DATA SECTION >>
#####
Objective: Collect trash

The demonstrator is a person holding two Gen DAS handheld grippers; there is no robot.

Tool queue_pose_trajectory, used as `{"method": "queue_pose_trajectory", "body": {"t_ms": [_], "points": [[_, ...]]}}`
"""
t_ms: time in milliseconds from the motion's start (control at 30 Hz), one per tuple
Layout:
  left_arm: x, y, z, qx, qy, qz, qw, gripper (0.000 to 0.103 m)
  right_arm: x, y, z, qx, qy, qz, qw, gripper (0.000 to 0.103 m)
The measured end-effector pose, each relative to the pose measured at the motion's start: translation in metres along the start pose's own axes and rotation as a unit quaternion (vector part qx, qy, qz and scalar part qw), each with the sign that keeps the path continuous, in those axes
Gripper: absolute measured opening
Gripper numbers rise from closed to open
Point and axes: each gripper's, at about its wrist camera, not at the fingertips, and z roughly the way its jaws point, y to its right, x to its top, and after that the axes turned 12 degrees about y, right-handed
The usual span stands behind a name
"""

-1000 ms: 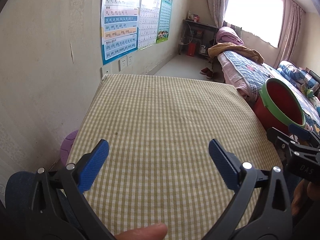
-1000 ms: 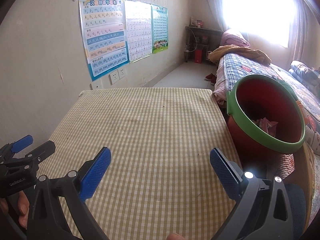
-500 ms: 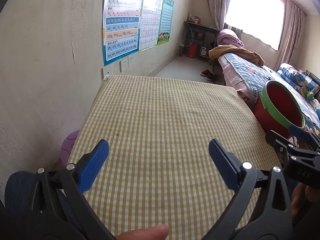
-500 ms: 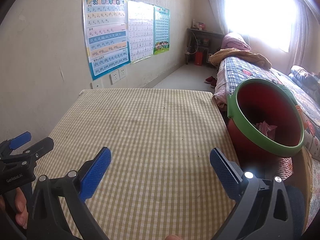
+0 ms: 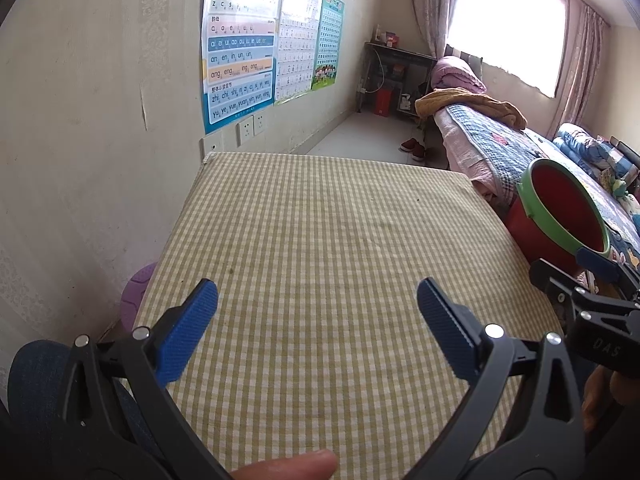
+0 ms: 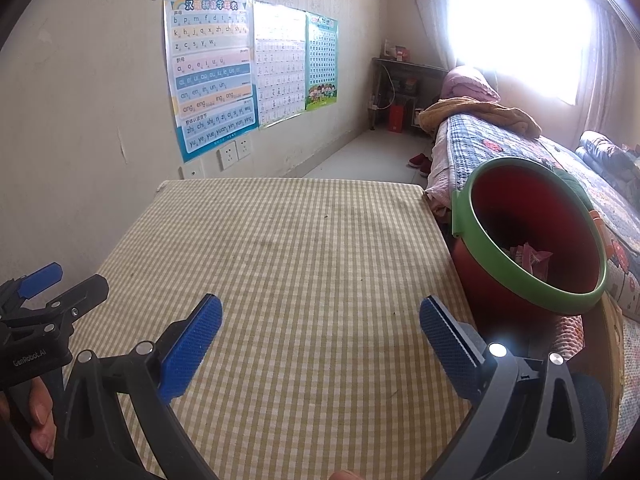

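Trash: pink wrappers [image 6: 530, 258] lie at the bottom of the red bin [image 6: 528, 240], which has a green rim [image 6: 504, 266] and stands just off the right edge of the desk [image 6: 288, 264], between the desk and the bed [image 6: 520, 152]. In the left wrist view the same bin [image 5: 560, 216] appears at far right, interior contents not resolvable from that angle. Desk surface is covered with a yellow-green checked cloth [image 5: 328, 264]; only a few small dark specks show on it. Left tongs [image 5: 318, 320] are held over the near part of the desk, blue pads [image 5: 188, 332] wide apart, nothing between them; a fingertip [image 5: 296, 466] shows at the bottom edge of that view. Right tongs [image 6: 320, 334] also sit over the near desk, pads [image 6: 192, 350] spread wide, gripping nothing. Each tool is visible at the edge of the other's camera, left tool at left in the right view, right tool at right in the left view. Wall on the left carries letter charts [image 6: 212, 76] and sockets [image 6: 234, 152]. A purple object [image 5: 136, 296] sits low by the desk's left side. Bright window [image 5: 508, 20] at far right; red shoes [image 5: 414, 148] on the floor beside the bed.
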Motion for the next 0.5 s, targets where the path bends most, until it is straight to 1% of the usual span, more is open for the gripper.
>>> {"method": "queue_pose_trajectory", "body": {"t_ms": [500], "points": [[0.0021,0.0005,0.0000,-0.003,0.001,-0.001,1.0000,0.098,-0.0001,0.0005,0.0000,-0.001,-0.001,-0.001,1.000,0.096]]}}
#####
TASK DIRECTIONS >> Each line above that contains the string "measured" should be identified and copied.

PROBLEM SOLUTION >>
The measured end-effector pose, each relative to the pose measured at the motion's start: translation in metres along the start pose's own axes and rotation as a unit quaternion (vector part qx, qy, qz and scalar part qw), each with the sign that keeps the path continuous, in those axes
Gripper: absolute measured opening

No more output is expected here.